Being stuck with an 11+ year-old primary development machine which
can't be upgraded to a newer OS due to vendor end-of-life declaration,
and with old tools installed, I have little or no interest in bumping
the minimum version, especially since older Perl versions are
perfectly adequate for this task. Undertaking such a version bump
would also be outside the scope of this patch series (and I simply
don't have the free time or desire to pursue it).

> That makes a lot of things in this series more pleasing to look
> at. E.g. you could use named $+{} variables for regexes.

Perhaps, but (1) that would not be very relevant for this script which
typically only extracts "$1", and (2) I've rarely found cases when
named variables help significantly with clarity, but then most of my
real-life regexes generally only extract one or two bits of
information, periodically three, and those bits ("$1", "$2", etc.) are
immediately assigned to variables with meaningful names.

> > +package ScriptParser;
>
> I really wish this could be changed to just put this in
> t/chainlint/ScriptParser.pm early on, we could set @INC appropriately
> and "use" these, which...

I intentionally avoided splitting this into multiple modules because I
wanted it to be easy drop into or adapt to other projects (i.e.
sharness[1]). Of course, it is effectively a shell parser written in
Perl, and it's conceivable that the parser part of it could have uses
outside of Git, so modularizing it might be a good idea, but that's a
task for some future date if such a need arises.

[1]: https://github.com/chriscool/sharness

> > +my $getnow = sub { return time(); };
> > +my $interval = sub { return time() - shift; };
>
> Would eliminate any scoping concerns about this sort of thing.

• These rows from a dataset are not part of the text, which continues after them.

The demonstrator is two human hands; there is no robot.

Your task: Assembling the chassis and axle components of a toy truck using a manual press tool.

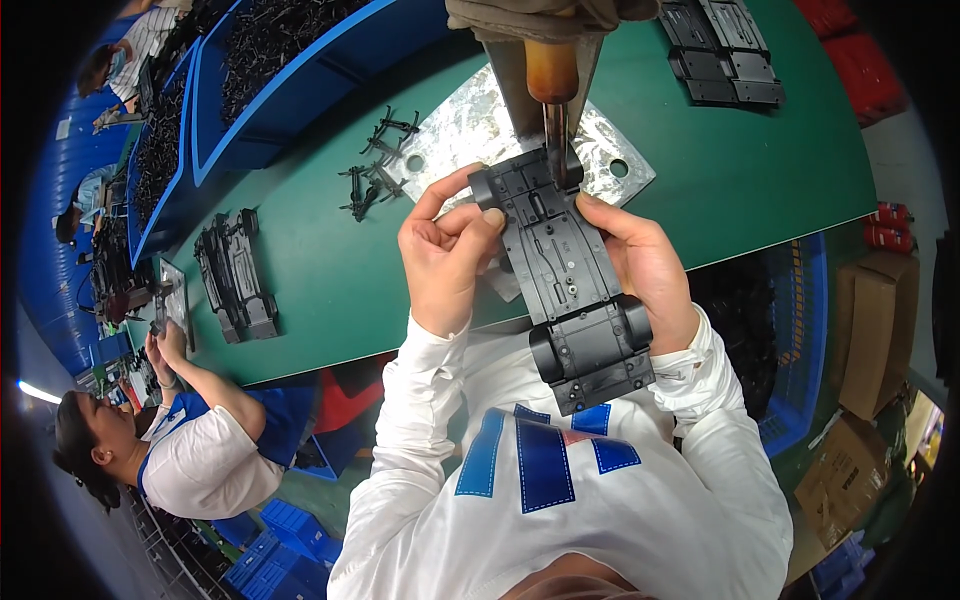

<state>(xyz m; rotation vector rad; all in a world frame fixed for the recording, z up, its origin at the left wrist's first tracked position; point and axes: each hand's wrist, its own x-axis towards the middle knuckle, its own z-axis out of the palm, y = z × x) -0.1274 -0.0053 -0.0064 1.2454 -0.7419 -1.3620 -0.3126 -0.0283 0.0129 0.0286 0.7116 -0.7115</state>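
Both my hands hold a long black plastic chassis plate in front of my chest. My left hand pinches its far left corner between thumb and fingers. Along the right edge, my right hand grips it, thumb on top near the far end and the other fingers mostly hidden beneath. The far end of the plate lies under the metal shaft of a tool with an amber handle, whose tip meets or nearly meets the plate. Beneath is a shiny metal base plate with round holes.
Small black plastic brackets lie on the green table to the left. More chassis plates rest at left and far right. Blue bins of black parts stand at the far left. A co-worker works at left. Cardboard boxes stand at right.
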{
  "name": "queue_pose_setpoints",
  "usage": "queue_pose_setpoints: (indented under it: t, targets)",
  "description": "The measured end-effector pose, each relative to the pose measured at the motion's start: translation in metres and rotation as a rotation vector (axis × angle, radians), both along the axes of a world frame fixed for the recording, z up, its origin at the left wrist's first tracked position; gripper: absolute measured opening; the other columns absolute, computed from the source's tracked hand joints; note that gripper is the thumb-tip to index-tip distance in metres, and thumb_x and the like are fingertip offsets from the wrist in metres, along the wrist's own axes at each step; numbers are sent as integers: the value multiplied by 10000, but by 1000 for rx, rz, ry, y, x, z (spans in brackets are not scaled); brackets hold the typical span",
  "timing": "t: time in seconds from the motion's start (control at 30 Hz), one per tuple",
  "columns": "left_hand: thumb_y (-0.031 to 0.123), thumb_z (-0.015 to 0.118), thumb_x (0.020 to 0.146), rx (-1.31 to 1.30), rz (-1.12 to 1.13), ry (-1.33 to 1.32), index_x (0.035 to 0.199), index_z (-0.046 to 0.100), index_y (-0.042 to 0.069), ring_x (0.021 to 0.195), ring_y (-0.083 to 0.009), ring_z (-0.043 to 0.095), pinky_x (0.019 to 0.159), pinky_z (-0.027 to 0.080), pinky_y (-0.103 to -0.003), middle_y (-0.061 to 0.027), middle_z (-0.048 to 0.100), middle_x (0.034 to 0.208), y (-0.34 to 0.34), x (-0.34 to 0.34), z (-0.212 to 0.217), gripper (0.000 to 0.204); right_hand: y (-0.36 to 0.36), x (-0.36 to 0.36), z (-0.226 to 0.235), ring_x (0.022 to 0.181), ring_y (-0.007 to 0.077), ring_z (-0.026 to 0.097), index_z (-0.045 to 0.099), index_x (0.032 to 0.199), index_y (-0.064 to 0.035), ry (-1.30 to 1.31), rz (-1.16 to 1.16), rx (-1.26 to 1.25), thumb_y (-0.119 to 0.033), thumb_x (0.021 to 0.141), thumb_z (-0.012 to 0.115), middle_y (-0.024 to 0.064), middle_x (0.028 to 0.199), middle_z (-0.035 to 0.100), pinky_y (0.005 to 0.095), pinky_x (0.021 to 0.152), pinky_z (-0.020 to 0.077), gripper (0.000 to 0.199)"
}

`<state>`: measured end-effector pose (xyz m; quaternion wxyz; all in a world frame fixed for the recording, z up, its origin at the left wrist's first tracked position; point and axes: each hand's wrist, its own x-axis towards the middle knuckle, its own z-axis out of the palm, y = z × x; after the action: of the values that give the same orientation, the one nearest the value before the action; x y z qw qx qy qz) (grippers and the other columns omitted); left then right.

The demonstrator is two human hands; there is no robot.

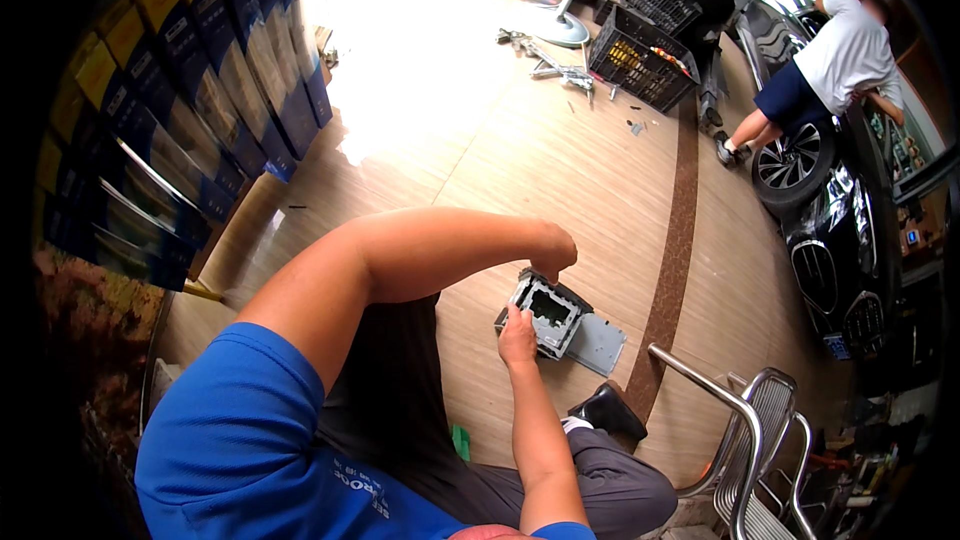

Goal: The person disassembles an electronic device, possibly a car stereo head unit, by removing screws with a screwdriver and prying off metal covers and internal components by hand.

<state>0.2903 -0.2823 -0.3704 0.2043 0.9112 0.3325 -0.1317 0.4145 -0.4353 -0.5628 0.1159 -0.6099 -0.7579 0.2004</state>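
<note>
A grey metal box-shaped device housing (553, 342) with a dark, jagged-edged opening in its top sits low in front of me, above the tiled floor. My right hand (517, 336) grips its near left edge, thumb and fingers at the rim. Over its far edge hangs my left hand (555, 249), fingers curled down and closed. Whatever they hold is hidden behind the hand. A flat grey metal plate (598, 344) lies at the housing's right side, touching or very close to it.
Packaged goods hang on a rack (190, 90) at left. A steel bench (760, 440) stands near right. Farther off are a black crate (642, 58), a fan base (562, 28) and metal parts (560, 70). Another person (835, 55) leans over a black car (840, 230).
</note>
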Motion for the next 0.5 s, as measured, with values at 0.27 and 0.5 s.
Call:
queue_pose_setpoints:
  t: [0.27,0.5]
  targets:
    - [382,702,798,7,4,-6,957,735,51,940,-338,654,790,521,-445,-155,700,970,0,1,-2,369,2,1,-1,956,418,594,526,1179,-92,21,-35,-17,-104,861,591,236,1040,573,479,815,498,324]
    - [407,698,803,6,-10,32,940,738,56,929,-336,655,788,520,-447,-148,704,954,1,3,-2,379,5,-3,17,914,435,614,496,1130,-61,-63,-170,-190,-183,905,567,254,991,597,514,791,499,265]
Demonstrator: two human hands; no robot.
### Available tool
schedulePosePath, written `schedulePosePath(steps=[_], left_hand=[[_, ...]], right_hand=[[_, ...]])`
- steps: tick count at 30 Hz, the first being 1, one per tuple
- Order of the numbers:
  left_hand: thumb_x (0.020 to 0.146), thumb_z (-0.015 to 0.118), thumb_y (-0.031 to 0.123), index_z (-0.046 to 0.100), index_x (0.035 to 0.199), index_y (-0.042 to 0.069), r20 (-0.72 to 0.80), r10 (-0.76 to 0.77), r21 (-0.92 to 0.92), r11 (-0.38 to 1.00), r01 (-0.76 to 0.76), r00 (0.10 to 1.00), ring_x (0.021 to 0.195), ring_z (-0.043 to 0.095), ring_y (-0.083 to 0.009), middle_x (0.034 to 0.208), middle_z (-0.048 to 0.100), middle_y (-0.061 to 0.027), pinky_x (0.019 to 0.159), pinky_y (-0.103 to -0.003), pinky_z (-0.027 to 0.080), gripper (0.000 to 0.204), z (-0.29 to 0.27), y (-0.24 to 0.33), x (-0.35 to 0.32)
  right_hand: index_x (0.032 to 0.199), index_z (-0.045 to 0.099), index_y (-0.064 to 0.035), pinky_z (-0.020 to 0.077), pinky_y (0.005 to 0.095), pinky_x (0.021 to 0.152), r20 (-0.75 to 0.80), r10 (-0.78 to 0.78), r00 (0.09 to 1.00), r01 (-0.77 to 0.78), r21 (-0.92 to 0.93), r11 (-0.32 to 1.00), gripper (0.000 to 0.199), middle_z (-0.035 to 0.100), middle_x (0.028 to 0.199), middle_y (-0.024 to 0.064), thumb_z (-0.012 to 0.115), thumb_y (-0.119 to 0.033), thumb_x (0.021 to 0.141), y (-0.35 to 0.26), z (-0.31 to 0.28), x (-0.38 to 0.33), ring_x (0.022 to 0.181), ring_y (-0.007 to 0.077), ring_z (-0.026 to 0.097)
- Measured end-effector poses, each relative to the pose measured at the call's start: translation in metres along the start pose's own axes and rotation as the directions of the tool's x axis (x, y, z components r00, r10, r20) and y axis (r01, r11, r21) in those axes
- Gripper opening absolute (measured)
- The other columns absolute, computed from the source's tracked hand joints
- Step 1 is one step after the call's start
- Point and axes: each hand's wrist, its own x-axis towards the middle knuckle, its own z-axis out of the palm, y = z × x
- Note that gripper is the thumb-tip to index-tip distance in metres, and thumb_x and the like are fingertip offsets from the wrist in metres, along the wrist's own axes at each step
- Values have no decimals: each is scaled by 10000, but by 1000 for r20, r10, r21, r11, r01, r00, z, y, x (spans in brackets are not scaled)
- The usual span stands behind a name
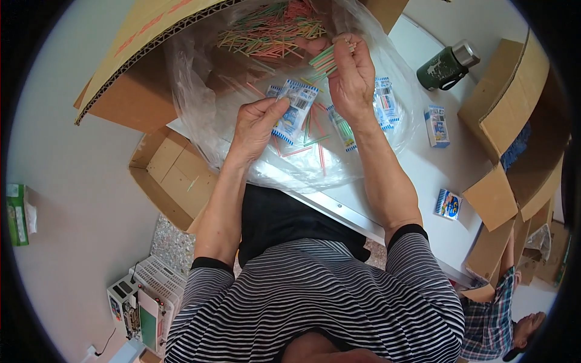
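Forearms stretch forward. The left hand (257, 128) pinches a blue-white packet (298, 112); the farther right hand (353, 78) grasps coloured sticks (324, 63), over the plastic bag (192, 103). The white table (417, 175) has room at right.

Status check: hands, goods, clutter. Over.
Left hand pinching blue-white packet. Right hand holding stick bundle. Clutter: loose sticks, more packets on clear plastic.

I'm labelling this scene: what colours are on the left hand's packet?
Mainly blue and white; the packet shows in the head view.
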Motion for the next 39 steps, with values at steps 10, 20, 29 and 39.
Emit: schedulePosePath(steps=[10,20,29,39], left_hand=[[969,681,296,746,1052,13,43,-17,-33,999,18,999,760,569,-31,878,694,38,697,-206,472,302,11,1,2],[973,676,299,746,1027,20,-13,6,-143,990,-8,1000,749,569,-25,868,693,37,677,-202,468,292,19,1,1],[972,682,251,741,1018,5,-85,139,-36,989,-143,987,729,551,-18,851,692,36,652,-191,455,257,24,3,1],[963,692,193,696,1145,-27,-137,152,-138,976,-170,979,819,615,-44,973,725,-25,732,-198,490,285,34,7,-2]], right_hand=[[1098,479,-31,492,282,859,29,-157,987,159,-74,985,161,706,1049,162,466,-187,1063,-6,14,-7,967,158,642],[1092,479,-3,496,339,941,87,-111,990,119,-95,988,177,684,1034,176,486,-176,1052,-9,19,-17,1039,232,662],[1131,512,-15,465,373,998,61,136,989,-137,9,991,186,668,1120,192,468,-167,1034,-3,14,-16,1142,285,627],[1291,611,22,430,360,1024,197,270,943,-132,-521,843,449,637,1280,146,437,-279,1008,-9,5,-13,1196,242,574]])
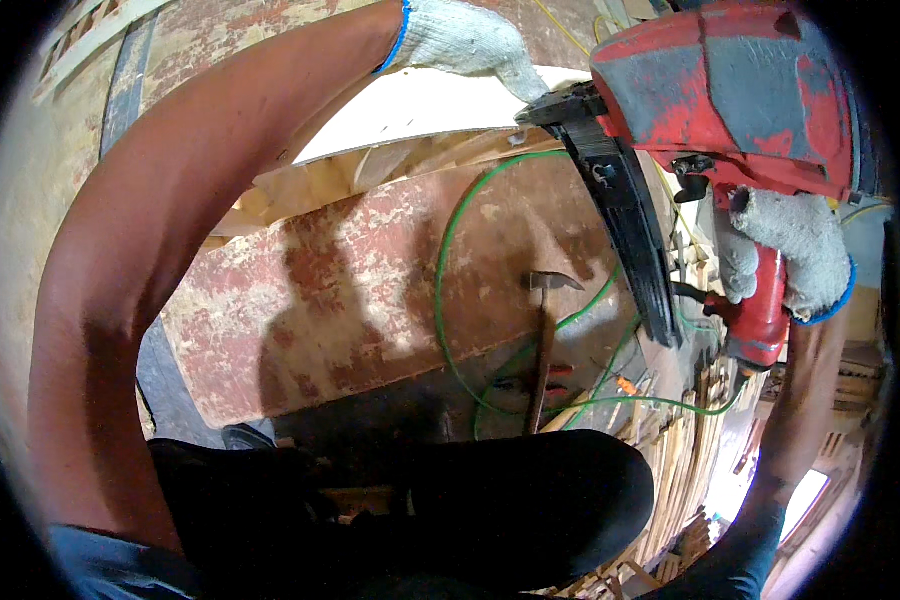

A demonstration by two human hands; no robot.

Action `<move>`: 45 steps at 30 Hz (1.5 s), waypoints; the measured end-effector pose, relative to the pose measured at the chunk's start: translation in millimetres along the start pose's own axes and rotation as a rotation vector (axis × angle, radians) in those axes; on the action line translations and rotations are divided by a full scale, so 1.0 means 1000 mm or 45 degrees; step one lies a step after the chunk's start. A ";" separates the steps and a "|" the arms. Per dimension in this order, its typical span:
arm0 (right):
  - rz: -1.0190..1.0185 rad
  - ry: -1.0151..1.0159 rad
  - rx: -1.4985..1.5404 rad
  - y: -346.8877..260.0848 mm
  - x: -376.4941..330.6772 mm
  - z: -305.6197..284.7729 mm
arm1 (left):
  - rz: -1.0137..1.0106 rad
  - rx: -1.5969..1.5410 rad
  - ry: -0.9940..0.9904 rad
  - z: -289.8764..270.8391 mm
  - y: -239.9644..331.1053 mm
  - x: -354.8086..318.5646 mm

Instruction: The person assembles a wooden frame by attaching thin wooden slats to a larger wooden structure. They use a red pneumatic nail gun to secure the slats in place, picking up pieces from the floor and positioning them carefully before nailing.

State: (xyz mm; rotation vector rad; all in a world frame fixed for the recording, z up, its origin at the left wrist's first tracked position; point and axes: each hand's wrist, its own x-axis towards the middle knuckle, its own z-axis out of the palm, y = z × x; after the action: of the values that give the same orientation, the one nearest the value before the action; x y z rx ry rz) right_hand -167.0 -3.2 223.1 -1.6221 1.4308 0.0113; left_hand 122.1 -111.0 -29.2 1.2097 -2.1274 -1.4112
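Note:
In my right hand [795, 250], gloved in grey knit with a blue cuff, is the handle of a red and grey nail gun [720, 90]. Its black magazine [620, 200] slants down toward me, and its nose is at the near edge of a white panel [410, 105]. My left hand [465, 45], in a matching glove, lies on that panel with a finger stretched toward the nose. Under the panel runs a pale wooden frame [370, 165]. Whether the nose touches the panel is hard to make out.
A green air hose [445, 320] loops from the nail gun's handle across the worn reddish tabletop [240, 350]. A hammer [544, 350] with a wooden handle lies near my knee. Stacked wooden strips [680, 460] are at the lower right.

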 end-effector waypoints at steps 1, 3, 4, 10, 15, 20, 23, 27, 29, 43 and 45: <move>0.006 0.012 -0.031 -0.004 0.001 -0.002 | 0.043 -0.119 0.001 0.001 0.000 0.000; -0.051 0.001 -0.214 -0.010 0.003 -0.005 | 0.129 -0.355 0.007 0.005 -0.001 0.000; -0.069 -0.023 -0.216 -0.012 0.005 -0.006 | 0.123 -0.336 0.018 0.006 -0.001 0.000; 0.016 0.079 -0.215 -0.014 -0.001 -0.005 | 0.155 -0.048 0.101 0.005 0.013 -0.008; -0.014 0.053 -0.163 -0.010 -0.003 -0.002 | 0.091 0.080 0.177 0.008 0.028 -0.018; 0.004 0.058 -0.063 -0.009 0.000 -0.001 | -0.181 -0.162 -0.013 0.004 0.049 -0.026; -0.020 -0.005 -0.106 -0.008 0.002 -0.003 | -0.138 -0.070 0.063 0.002 0.056 -0.034; 0.008 0.093 -0.104 -0.004 -0.003 -0.004 | -0.144 -0.214 0.054 0.007 0.046 -0.028; -0.009 0.061 -0.112 -0.003 -0.004 -0.004 | -0.040 -0.101 0.070 0.010 0.033 -0.018; 0.030 0.019 -0.014 -0.005 -0.001 0.003 | 0.121 0.243 -0.006 -0.001 0.018 -0.005; 0.029 0.007 -0.040 -0.008 -0.001 0.005 | 0.269 0.748 0.031 -0.004 0.025 -0.013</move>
State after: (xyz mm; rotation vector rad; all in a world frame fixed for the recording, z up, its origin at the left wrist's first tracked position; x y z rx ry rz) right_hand -158.2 -0.3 225.9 -1.6320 1.4602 0.0425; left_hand 120.5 -99.5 -2.8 1.1213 -2.6564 -0.6941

As above, this is easily addressed if/when someone ever wants to reuse
the code outside of Git for some other purpose. I doubt it's worth
worrying about now.

> > +if (eval {require Time::HiRes; Time::HiRes->import(); 1;}) {
> > +     $getnow = sub { return [Time::HiRes::gettimeofday()]; };
> > +     $interval = sub { return Time::HiRes::tv_interval(shift); };
> > +}
>
> Is this "require" even needed, Time::HiRes is there since 5.7.* says
> "corelist -l Time::HIRes".

Unfortunately, this is needed. The Windows CI instances the Git
project uses don't have Time::HiRes installed (and it's outside the
scope of this series to address shortcomings in the CI
infrastructure).

> > +sub check_script {
> > +     my ($id, $next_script, $emit) = @_;
> > +     my ($nscripts, $ntests, $nerrs) = (0, 0, 0);
> > +     while (my $path = $next_script->()) {
> > +             $nscripts++;
> > +             my $fh;
> > +             unless (open($fh, "<", $path)) {
> > +                     $emit->("?!ERR?! $path: $!\n");
>
> If we can depend on v5.10.1 this can surely become:
>
>         use autodie qw(open close);
>
> No?

No. It's clipped in your response, but the full snippet looks like this:

    unless (open($fh, "<", $path)) {
        $emit->("?!ERR?! $path: $!\n");
        next;
    }

The important point is that I _don't_ want the program to "die" if it
can't open an input file; instead, it should continue processing all
the other input files, and the open-failure should be reported as just
another error/problem it encountered along the way.